Eight thousand families in northern Pakistan left destitute by last October’s devastating earthquake that killed around 80,000 will receive financial and technical support to rebuild their houses and buy livestock through a new project supported by a $26.4 million loan from the United Nations International Fund for Agricultural Development (IFAD).

The $29.6 million Project for the Restoration of Earthquake-Affected Communities and Households (REACH) will be financed almost entirely by the IFAD loan, the agreement for which was signed yesterday at the Fund’s headquarters in Rome by its President Lennart Båge, and the Ambassador of Pakistan to Italy, Mirza Quamar Beg.

“There is an urgent need to follow up on the massive relief effort with major investments to rebuild poor people’s livelihoods,” said Mr. Båge. “Many villages that were already poor before the earthquake are now extremely vulnerable. REACH is key to enable rural communities to re-establish the basis for productive lives.”

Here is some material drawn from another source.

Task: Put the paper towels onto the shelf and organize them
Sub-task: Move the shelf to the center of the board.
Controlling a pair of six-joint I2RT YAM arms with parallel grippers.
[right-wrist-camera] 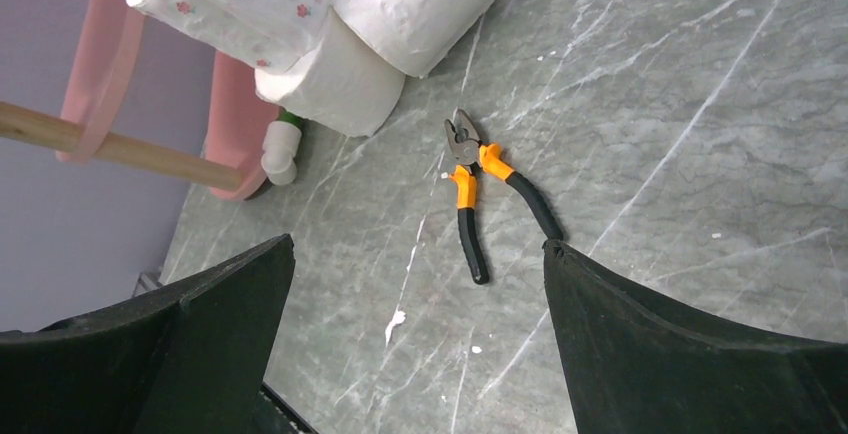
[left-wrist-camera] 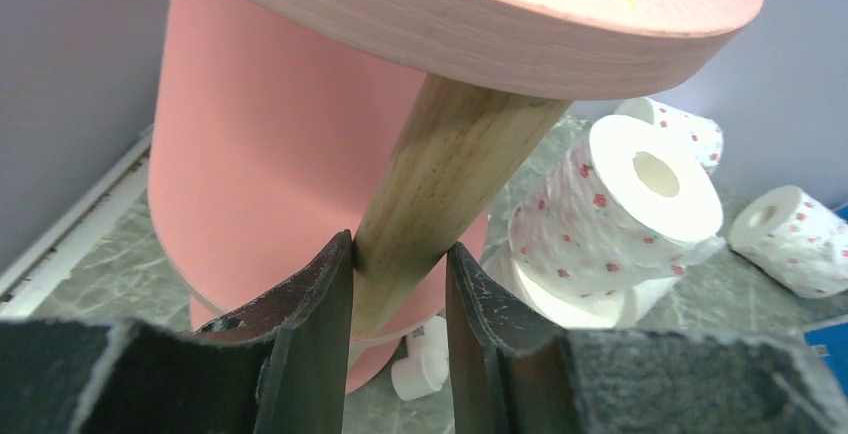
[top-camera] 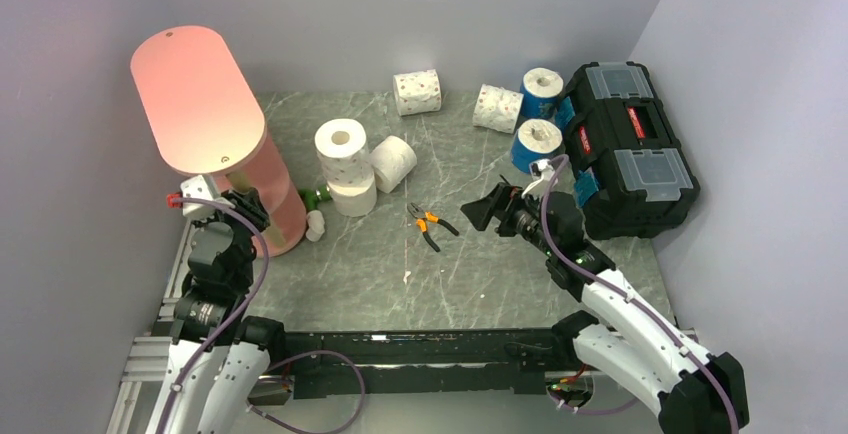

The project will focus on the areas of Azad Jammu and Kashmir, and in the North-West Frontier Province where about 80 per cent of families lost their houses. Most of the REACH funds – more than $20 million – will be invested in restoring houses or rebuilding new ones, IFAD said in a news release.

About $3 million of the project funds will be allocated to help families buy livestock because many buffaloes and cows, normally a major source of income in poor rural communities, were killed by falling buildings. In addition, roads and bridges will be rebuilt in the remote mountainous areas to restore access to services and markets.

With this project, IFAD will have participated in financing 21 loans to Pakistan for a total investment of $387 million. IFAD is a specialized agency of the UN dedicated to eradicating poverty and hunger in rural areas of developing countries. Through low-interest loans and grants, it develops and finances projects that enable rural poor people to overcome poverty themselves.

As well as the fatalities, around 70,000 people were injured in last October’s earthquake that also left millions more homeless.